Malgré leur interdiction: Les sachets noirs en plastique toujours présents dans les marchés

J. Boukraa
En 2010, le ministre de l’Aménagement du territoire et de l’Environnement avait adressé une instruction à l’ensemble des walis pour leur rappeler la mise en œuvre du dispositif législatif et réglementaire, relatif à la normalisation du sachet plastique alimentaire. En déclarant la guerre au sachet noir, et en mettant au point une réglementation coercitive relative au contrôle de la conformité des sacs plastiques destinés à emballer des aliments, les décideurs n’ont pas, par contre, interdit leur emploi. Le combat qu’a décidé de mener le gouvernement algérien s’inscrit pour l’instant dans un cadre se limitant strictement à la normalisation de la fabrication des sachets plastiques, conformément aux dispositions réglementaires en vigueur.

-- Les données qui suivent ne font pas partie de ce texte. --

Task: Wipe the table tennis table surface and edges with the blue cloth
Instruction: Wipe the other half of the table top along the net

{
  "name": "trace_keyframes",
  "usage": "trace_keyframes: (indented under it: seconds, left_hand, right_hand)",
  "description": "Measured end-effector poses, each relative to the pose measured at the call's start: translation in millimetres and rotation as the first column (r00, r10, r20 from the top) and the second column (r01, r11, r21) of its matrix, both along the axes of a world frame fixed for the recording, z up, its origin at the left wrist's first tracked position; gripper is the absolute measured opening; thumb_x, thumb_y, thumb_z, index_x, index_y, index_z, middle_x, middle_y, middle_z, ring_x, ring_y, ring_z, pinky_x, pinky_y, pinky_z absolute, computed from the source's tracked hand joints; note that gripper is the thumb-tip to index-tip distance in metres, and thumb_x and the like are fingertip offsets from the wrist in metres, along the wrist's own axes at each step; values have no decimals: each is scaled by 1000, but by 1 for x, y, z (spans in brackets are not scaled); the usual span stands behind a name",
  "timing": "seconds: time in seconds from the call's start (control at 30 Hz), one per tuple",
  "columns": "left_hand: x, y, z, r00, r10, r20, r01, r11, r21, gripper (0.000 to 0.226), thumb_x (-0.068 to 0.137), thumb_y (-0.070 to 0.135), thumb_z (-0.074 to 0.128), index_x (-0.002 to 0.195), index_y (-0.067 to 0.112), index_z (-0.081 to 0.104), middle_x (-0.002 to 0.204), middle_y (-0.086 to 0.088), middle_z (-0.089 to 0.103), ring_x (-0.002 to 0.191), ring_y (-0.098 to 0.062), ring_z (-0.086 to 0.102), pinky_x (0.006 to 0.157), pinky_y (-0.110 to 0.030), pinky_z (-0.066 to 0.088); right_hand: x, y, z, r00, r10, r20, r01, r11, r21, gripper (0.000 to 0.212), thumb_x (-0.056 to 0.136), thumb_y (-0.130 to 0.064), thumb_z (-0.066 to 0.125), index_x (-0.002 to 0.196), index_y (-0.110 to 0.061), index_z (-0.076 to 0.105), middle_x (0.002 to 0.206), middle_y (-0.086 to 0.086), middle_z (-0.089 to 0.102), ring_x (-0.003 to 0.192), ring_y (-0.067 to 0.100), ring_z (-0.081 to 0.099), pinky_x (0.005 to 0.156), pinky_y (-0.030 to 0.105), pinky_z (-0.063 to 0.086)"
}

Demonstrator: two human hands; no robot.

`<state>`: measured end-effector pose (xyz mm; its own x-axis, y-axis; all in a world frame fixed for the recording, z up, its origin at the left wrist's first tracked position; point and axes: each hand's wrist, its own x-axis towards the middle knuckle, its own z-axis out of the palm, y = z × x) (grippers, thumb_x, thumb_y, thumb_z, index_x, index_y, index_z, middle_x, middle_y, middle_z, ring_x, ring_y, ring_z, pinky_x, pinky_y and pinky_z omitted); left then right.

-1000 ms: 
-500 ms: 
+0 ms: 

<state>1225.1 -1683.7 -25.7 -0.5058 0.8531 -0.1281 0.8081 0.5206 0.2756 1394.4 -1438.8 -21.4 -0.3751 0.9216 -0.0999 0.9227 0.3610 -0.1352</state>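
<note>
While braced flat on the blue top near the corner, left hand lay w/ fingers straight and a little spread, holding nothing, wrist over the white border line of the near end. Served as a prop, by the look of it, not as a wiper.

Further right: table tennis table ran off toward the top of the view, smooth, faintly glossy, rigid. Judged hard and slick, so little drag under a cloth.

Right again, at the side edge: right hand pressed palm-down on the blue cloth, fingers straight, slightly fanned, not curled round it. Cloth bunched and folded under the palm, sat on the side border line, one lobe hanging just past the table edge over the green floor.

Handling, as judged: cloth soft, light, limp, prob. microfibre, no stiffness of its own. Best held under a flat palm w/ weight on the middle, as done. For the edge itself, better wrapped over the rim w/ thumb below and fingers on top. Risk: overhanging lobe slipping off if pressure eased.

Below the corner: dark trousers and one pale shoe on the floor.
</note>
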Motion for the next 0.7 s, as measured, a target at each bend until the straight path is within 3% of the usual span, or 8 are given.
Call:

Autrement dit, les producteurs de sachets plastiques, devant contenir des denrées alimentaires, sont tenus de les fabriquer à partir de matière première vierge de propylène non recyclé, non régénéré, non déclassé et destiné à la production de film pour contact alimentaire. De même, les encres utilisées pour l’impression de motifs, de mentions ou de sigles ne doivent pas contenir des substances chimiques toxiques comme le plomb, le cadmium, le mercure ou l’arsenic, lesquels peuvent provoquer des intoxications, des convulsions, des encéphalopathies ou encore un arrêt cardiaque.